Fellowship of the Ring
The Lord of the Rings
A nullity unperturbed by any thought of the cinema. The critics proclaimed the emperor most darlingly madeover (it was hardly greenlit on a midscale megabudget for nothing).
Oozy green, “because you are green, you oaf,” as little Richie Rich says in The Go-Between. A giant twat aflame figures digitally in this sword-and-sorcery video game, with Sir Ian McKellen as Captain Picard as King Lear, Sir Ian Holm as Bilbo Baggins, and Lillian Gish as Frodo. Christopher Lee is aboundingly philosophical (he says to his hordes, “you shall taste manflesh!”), and Liv Tyler manages to keep a straight face amidst the empirical array (which counts among its fey absurdities Cate Blanchett, who is glommed by the compositor after cutting a bit of a swath).
In all fairness, one can no more credit its popular success in the face of what it very plainly is, than one can confidently bless an American election result, when exit polling varies so dramatically from the announced tabulation, yet hardly anyone seems to have pointed out the discrepancy in either case.
How very much one would like to hear Jarry’s “Tatane” sung by the Orff-Choir here, or in any of the identical product manufactured by The WB or Fox or UPN. “A quarter in a Coke machine,” Eisner calls his ideal director.
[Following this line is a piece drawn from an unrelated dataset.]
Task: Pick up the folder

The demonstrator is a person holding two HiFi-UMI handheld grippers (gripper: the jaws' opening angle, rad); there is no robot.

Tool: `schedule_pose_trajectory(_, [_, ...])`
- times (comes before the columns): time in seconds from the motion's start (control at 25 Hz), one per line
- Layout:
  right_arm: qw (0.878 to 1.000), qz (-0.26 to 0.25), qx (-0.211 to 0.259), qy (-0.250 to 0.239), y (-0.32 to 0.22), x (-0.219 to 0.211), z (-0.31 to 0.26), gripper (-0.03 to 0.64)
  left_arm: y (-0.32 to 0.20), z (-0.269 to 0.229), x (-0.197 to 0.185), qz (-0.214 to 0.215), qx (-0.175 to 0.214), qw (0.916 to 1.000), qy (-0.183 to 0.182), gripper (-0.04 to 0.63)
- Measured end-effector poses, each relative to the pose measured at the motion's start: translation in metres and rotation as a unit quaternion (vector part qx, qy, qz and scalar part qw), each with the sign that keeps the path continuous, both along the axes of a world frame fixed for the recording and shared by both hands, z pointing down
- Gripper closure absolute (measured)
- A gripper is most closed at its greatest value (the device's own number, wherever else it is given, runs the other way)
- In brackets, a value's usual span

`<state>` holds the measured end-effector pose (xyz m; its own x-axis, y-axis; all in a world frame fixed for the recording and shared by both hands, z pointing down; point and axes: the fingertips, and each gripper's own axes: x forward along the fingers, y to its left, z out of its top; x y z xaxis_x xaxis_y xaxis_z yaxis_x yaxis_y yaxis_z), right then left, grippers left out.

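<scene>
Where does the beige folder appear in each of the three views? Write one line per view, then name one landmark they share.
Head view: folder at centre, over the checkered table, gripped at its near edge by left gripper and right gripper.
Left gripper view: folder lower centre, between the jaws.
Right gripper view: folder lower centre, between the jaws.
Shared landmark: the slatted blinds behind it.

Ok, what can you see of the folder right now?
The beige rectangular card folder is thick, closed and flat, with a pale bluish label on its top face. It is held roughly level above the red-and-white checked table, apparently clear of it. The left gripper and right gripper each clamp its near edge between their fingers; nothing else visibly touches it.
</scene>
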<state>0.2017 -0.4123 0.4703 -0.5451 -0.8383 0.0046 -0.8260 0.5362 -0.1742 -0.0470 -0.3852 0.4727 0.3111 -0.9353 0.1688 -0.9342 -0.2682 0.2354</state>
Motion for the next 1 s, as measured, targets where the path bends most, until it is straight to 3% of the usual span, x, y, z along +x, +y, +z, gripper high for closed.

A slug will serve at a pinch. “To the Eyes of a Miser a Guinea is more beautiful than the Sun,” says yet another WB.
Airy-fairy to a piss-poor fault, a dismal greenish thing, Yoda’s nightmare. Bad Shakespeare, or rather a run-of-the-mill production of something called The Tragedy of Stentor. Endless close-ups of the titular bauble.
Digital hokeshit, whose natal tongue isn’t Elvish but Nerdish. Yet Holm by dint of technical mastery and sheer artistic skill makes himself at home in it pleasantly (there is, furthermore, one lovely shot just before the end, mauve river reflecting the sky, dark bank reaching away to the horizon, lasting a second or so...).